Work order - The answer should hold only the lines from the beginning of the listing below to the line containing "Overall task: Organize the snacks", both included, with every picture left out.
===== Supplied data =====
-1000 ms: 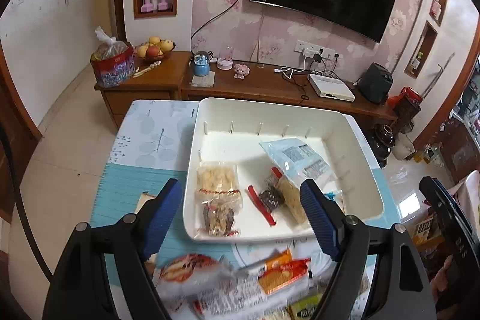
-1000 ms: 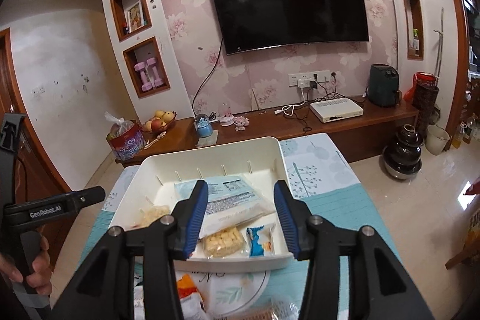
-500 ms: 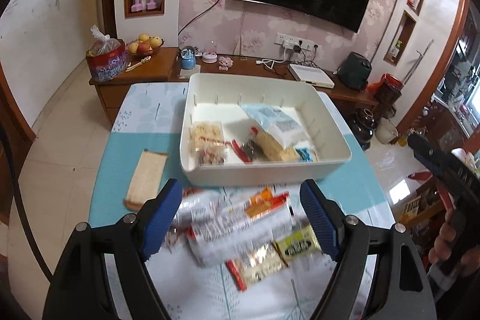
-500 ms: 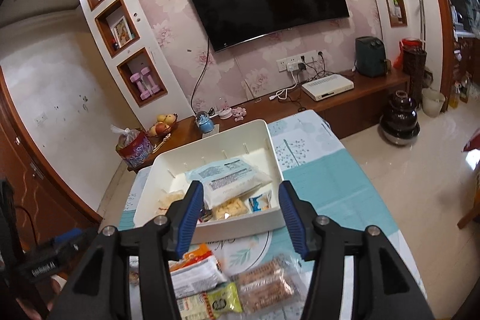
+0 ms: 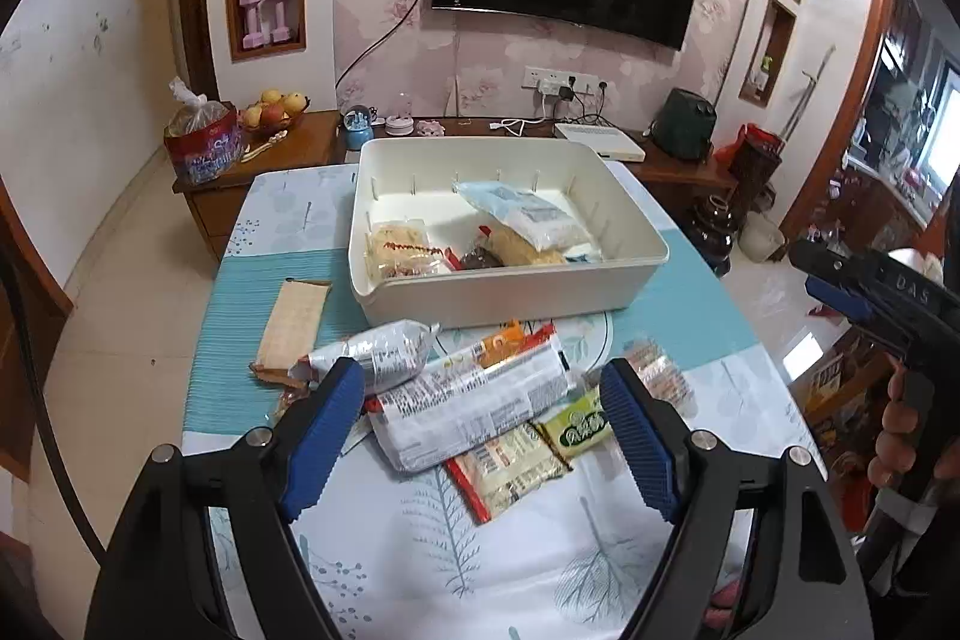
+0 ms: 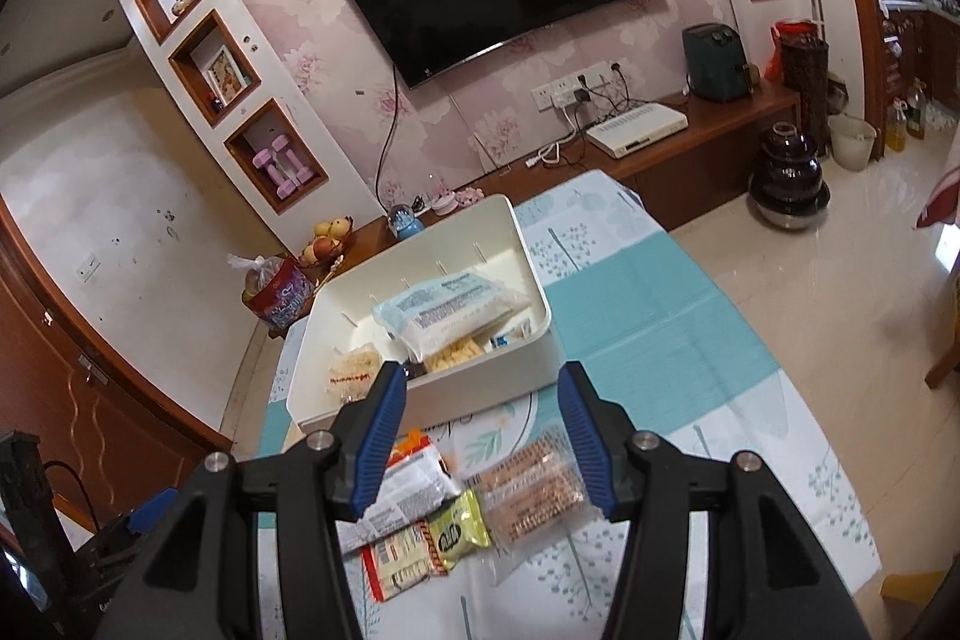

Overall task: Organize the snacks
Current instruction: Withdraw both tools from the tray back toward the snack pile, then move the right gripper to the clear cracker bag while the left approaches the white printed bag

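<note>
Snack packets [image 5: 474, 400] on table beneath open left gripper [image 5: 483, 427], untouched.

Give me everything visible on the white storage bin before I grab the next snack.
The white storage bin is a rectangular, smooth plastic-looking tub with rounded corners and slotted inner walls. It sits upright on the table's teal cloth, beyond the loose snack pile. Inside lie several packets, among them a pale blue-and-white bag. Neither tongs touch it.
</note>
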`<state>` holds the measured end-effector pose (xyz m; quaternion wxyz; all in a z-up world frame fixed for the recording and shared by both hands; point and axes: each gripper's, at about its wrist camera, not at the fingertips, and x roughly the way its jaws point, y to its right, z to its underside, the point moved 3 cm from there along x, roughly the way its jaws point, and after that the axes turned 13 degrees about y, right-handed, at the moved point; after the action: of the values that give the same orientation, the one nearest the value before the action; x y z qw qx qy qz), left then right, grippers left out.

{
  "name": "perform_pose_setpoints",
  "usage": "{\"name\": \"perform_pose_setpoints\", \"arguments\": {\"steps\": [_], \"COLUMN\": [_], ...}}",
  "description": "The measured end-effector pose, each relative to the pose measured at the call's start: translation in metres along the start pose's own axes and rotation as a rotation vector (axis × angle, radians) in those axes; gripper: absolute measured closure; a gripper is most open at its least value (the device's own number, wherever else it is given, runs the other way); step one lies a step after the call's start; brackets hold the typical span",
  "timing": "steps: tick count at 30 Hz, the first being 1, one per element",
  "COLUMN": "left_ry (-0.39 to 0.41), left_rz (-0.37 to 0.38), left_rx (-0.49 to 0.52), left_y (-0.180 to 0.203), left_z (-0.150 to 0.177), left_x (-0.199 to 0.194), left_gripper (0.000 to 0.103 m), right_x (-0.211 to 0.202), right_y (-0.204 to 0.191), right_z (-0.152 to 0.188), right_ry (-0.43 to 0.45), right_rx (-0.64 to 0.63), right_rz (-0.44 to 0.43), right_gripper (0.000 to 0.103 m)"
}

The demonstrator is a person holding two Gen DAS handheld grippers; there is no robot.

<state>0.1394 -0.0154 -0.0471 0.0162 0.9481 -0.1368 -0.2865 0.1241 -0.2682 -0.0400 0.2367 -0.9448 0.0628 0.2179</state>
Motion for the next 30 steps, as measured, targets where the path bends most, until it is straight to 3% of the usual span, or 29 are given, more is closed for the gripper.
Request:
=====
Exercise response -
-1000 ms: 
-1000 ms: 
-500 ms: 
-500 ms: 
+0 ms: 
+0 ms: 

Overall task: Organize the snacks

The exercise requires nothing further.